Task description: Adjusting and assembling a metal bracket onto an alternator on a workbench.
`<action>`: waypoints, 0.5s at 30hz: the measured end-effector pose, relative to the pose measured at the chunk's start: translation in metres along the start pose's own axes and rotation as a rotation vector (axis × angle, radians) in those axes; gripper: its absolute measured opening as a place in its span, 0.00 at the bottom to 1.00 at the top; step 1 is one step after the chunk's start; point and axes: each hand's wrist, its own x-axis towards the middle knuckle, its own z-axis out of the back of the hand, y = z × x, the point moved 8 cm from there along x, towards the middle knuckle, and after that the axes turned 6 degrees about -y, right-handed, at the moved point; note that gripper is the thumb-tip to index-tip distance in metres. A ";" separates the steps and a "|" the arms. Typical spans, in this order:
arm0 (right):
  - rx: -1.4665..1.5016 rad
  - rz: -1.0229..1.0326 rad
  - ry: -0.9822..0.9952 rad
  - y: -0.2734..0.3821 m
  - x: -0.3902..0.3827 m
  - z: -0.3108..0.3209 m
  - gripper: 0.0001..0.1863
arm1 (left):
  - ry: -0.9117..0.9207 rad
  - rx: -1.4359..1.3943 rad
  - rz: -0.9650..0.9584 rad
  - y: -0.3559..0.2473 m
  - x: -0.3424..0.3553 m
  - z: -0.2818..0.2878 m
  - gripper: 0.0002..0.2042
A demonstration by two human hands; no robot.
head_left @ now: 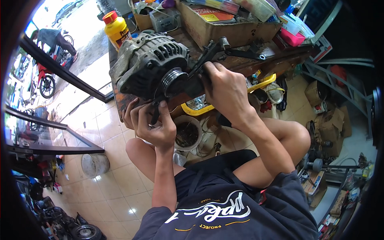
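Note:
A dusty grey alternator (pixel 144 60) with a ribbed black pulley (pixel 173 82) sits at the wooden bench's (pixel 288 54) front left. My left hand (pixel 152 124) is below it, fingers curled, thumb pressed on a dark metal piece at the alternator's underside. My right hand (pixel 228 90) is closed on a black metal bracket or tool (pixel 202 60) beside the pulley; the part inside my fingers is hidden. A black wrench (pixel 244 54) lies behind that hand on the bench.
A yellow bottle (pixel 118 32), cardboard box (pixel 224 32) and pink tub (pixel 292 36) stand behind. A yellow tray (pixel 192 110) and bucket (pixel 188 134) lie below the bench. A white container (pixel 95 166) is left on the tiles; outside, a person (pixel 54 42) is beside a red motorbike (pixel 44 76).

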 end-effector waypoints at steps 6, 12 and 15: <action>-0.103 0.131 0.141 0.006 0.007 -0.010 0.11 | -0.023 -0.015 0.020 0.000 -0.002 -0.002 0.10; -0.199 0.124 0.209 -0.005 0.004 -0.008 0.12 | -0.002 0.010 -0.053 -0.005 -0.005 -0.004 0.09; -0.125 0.095 0.084 0.002 0.005 0.008 0.11 | -0.004 0.024 -0.061 -0.001 -0.004 -0.002 0.09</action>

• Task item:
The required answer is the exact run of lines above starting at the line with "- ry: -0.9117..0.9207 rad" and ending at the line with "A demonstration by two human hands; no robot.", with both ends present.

• Solution to this problem:
  - ry: -0.9117..0.9207 rad
  - rx: -1.4359..1.3943 rad
  - rz: -0.9650..0.9584 rad
  - y: -0.3559..0.2473 m
  - x: -0.3424..0.3553 m
  - z: -0.2818..0.2878 m
  - gripper: 0.0002..0.2042
A demonstration by two human hands; no robot.

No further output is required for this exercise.